You can see below that the adapter for Ethernet 9 is connecting to a different subnet for some inexplicable reason and has not attached a gateway. That Ethernet 9 is a physical adapter.

Keep in mind that Ethernet 8 and Ethernet 9 are on the same physical card. Please also keep in mind that my DHCP server lists the physical address of the adapter with a valid IP address (10.0.0.202).

I already broke the NIC team to try to figure this out. I have tried a simple trial and error to eliminate possible reasons. I have tried manually setting the gateway, subnet, IP and DNS but it doesn't ever "take". Other things I've tried out of desperation include swapping cables, switches, order of cable plugging, different cables in different ports, reboots etc.

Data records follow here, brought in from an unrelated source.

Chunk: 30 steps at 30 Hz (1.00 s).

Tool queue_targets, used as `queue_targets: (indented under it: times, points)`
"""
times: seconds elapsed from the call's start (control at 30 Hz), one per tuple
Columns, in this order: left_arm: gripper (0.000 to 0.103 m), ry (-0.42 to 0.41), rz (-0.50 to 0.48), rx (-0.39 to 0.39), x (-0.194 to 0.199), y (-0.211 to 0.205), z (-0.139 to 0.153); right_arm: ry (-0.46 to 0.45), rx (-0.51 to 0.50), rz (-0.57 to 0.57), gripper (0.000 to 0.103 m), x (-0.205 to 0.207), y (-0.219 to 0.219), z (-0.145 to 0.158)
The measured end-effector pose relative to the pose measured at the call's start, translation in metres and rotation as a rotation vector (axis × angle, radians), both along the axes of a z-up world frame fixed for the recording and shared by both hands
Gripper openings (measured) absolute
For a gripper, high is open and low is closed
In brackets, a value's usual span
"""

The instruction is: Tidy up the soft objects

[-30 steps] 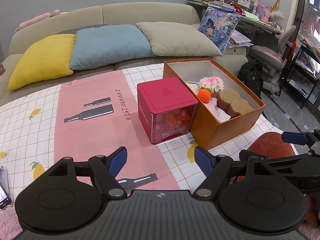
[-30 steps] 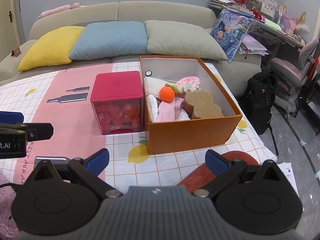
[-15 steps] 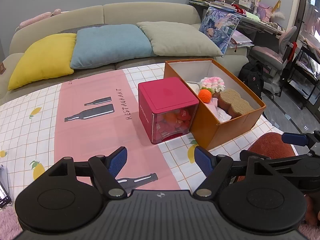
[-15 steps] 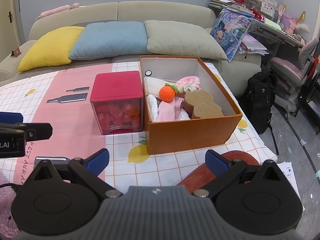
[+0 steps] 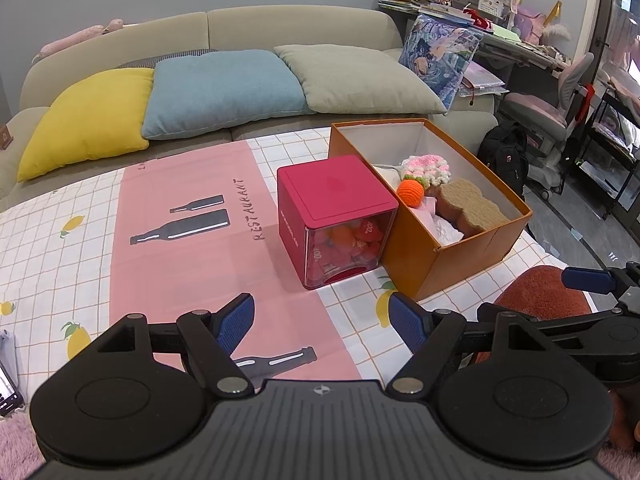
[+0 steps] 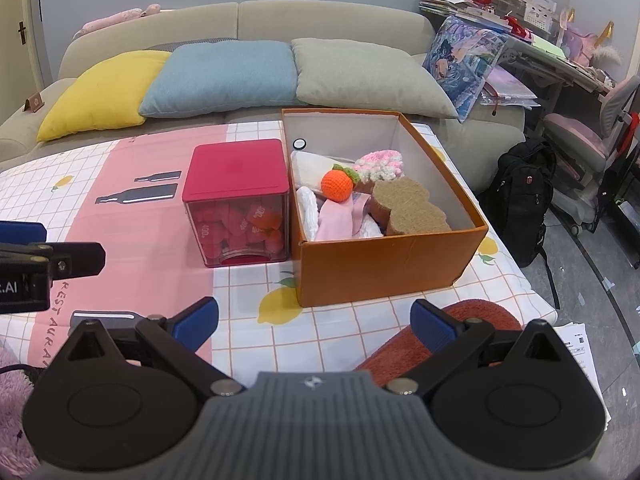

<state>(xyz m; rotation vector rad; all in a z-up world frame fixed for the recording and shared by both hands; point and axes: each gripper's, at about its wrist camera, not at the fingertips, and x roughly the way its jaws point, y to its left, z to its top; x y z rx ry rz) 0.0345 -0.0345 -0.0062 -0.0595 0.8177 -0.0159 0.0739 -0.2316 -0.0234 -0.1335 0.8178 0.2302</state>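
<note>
An orange cardboard box point(image 5: 424, 258) point(image 6: 380, 270) stands on the tablecloth. Inside lie a crocheted orange ball point(image 5: 410, 192) point(image 6: 337, 185), a pink and white crocheted flower point(image 5: 430, 166) point(image 6: 380, 164), a brown cloud-shaped sponge point(image 5: 468, 208) point(image 6: 408, 208) and pink and white cloths point(image 6: 340, 220). A red-lidded clear cube point(image 5: 336, 216) point(image 6: 236, 200) filled with red soft pieces touches the box's left side. My left gripper point(image 5: 322, 320) and right gripper point(image 6: 314, 320) hover open and empty over the near table edge. A rust-red fuzzy cushion point(image 5: 540, 292) point(image 6: 404, 344) lies under the right gripper.
A sofa behind the table carries yellow point(image 5: 88, 120), blue point(image 5: 224, 88) and grey-green point(image 5: 360, 80) pillows. A black backpack point(image 6: 520, 200), office chair point(image 6: 588, 148) and cluttered desk stand at the right. Fluffy pink fabric point(image 6: 12, 380) and a phone point(image 5: 6, 380) lie at the near left.
Both views have shifted only very slightly. The grippers stay open and nothing in the box has moved.
</note>
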Motion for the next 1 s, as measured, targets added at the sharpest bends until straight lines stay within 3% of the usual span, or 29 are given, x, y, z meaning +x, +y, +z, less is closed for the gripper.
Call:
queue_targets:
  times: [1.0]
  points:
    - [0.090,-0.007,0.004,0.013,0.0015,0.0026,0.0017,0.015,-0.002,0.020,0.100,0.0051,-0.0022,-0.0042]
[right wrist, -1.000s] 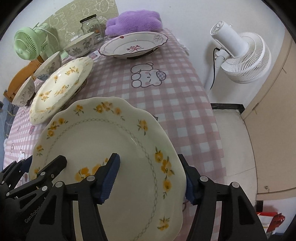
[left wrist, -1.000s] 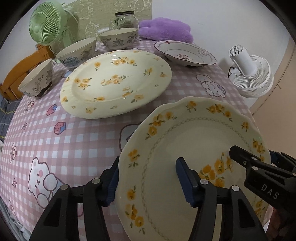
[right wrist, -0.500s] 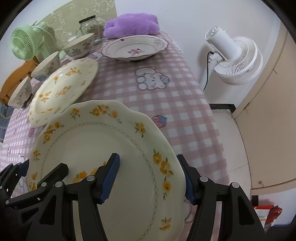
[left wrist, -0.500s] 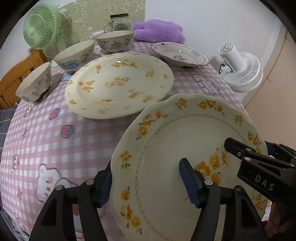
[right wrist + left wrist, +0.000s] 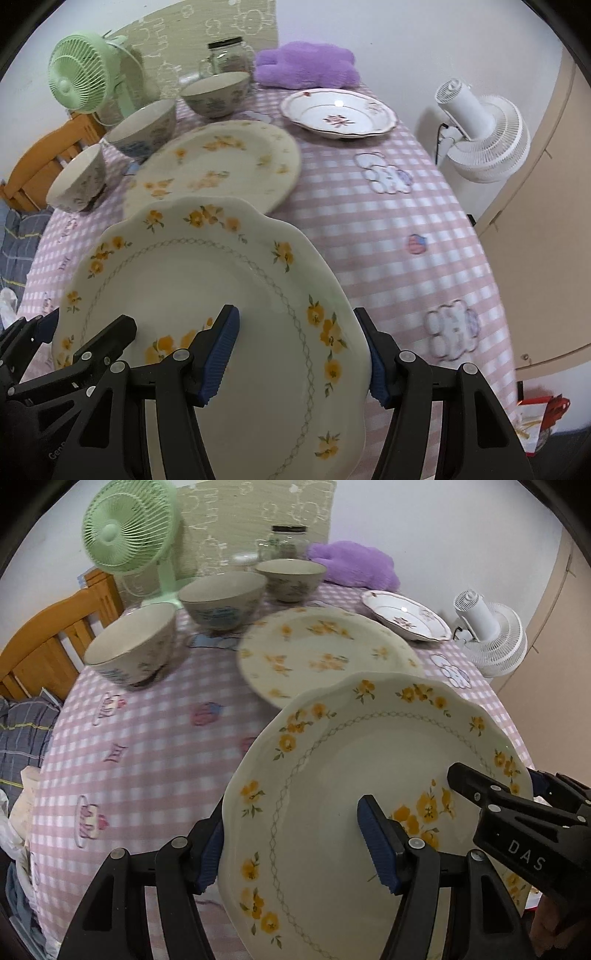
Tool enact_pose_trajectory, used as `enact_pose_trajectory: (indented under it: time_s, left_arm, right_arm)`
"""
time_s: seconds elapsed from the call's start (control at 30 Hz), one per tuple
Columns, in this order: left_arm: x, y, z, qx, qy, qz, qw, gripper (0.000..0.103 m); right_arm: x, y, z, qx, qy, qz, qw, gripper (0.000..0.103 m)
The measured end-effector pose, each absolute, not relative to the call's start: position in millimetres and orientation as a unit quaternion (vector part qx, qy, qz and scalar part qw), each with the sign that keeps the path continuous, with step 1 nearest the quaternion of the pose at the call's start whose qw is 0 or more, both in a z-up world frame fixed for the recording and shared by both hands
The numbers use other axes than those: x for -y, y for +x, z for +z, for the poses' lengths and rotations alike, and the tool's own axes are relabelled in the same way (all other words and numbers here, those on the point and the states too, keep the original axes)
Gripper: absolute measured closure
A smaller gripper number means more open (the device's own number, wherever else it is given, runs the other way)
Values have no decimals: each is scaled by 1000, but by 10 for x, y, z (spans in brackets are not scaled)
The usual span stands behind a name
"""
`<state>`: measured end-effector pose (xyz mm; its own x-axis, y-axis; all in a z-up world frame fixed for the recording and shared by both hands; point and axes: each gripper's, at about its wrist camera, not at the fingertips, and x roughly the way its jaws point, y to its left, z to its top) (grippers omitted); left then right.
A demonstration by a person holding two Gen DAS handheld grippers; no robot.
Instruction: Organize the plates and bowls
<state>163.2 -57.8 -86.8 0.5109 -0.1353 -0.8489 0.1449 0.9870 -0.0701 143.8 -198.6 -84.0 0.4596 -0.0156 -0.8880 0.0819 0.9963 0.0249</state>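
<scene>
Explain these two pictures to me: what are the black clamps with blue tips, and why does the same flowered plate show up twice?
No robot here: a person holds a two-finger gripper in each hand, each with a fisheye camera looking along its fingers. The left gripper and the right gripper straddle opposite rims of one scalloped plate, carrying it above a pink checked tablecloth. So both cameras see it. On the cloth lie a larger yellow-flowered plate, a white red-flowered dish and three bowls.
</scene>
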Motion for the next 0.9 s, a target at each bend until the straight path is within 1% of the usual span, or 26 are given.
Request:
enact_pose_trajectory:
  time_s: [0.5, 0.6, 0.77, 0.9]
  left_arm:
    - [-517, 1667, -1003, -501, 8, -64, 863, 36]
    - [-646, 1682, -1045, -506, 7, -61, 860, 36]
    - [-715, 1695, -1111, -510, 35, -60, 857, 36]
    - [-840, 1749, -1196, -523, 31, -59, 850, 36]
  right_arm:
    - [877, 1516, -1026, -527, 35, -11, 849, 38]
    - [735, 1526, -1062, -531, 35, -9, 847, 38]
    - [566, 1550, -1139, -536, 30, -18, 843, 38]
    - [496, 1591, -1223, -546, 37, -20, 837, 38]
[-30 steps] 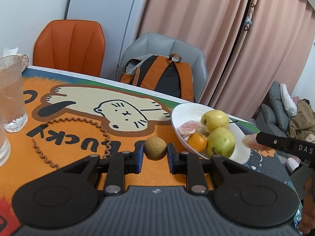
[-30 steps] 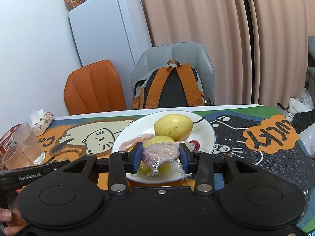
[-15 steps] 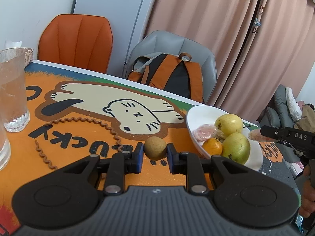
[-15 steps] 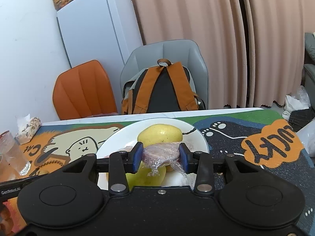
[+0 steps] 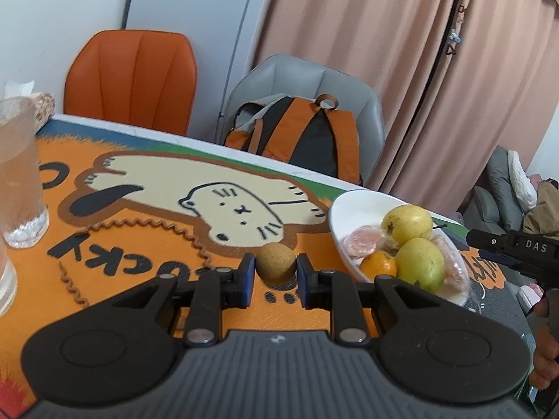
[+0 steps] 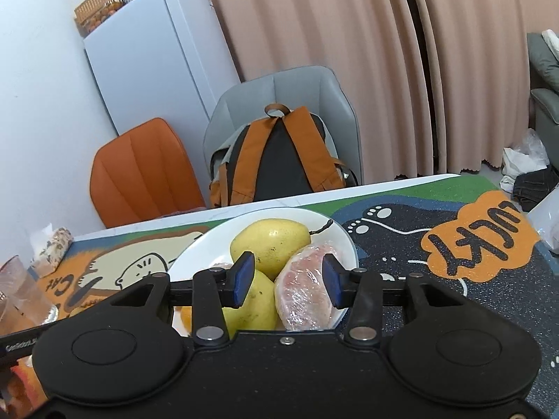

Below is a screenshot of the ipconfig /all.

l0ibTtC.png



When I try to release #9, it tells me:
Code:
Windows IP Configuration
An error occurred while releasing interface Ethernet 9 : An address has not yet been associated with the network endpoint.

When I try to renew #9 it tells me:
Code:
Windows IP Configuration
An error occurred while renewing interface Ethernet 9 : The name specified in the network control block (NCB) is in use on a remote adapter.
The NCB is the data.


I'm afraid that this has me baffled. Any wizards know what to make of this?
 
Solution
The 169.254.x.x IP range is the one a computer will set to itself when it fails to contact its DHCP server, so you need to check the connection (physical or virtual) between your Ethernet 9 and whichever its DHCP server is.
ethernet 9 indicates ZERO internet. (169.254.x.x means no internet on a DHCP) Either its a cable issue or a hardware failure. Either way that card isn't detecting anything. You could try to manually configure it with a static ip/gateway (which is something you should do normally anyway), but if that's not "taking" then there is a serious hardware issue.
 
What is your VM platform? I have had ESXi servers swap hardware around on me during a reboot. I had to manually correlate what physical adapter was mapped to which Virtual Adapter, and make adjustments in the ESXi config as needed. It was really really annoying.
 


169.254.x.x doesn't mean no internet. What that indicates is that the network connection is up and running, it's configured for DHCP, but it's not receiving any DHCP information from the server. 169.254.x.x IP scheme is reserved for APIPA (ad-hoc networks with no formal infrastructure)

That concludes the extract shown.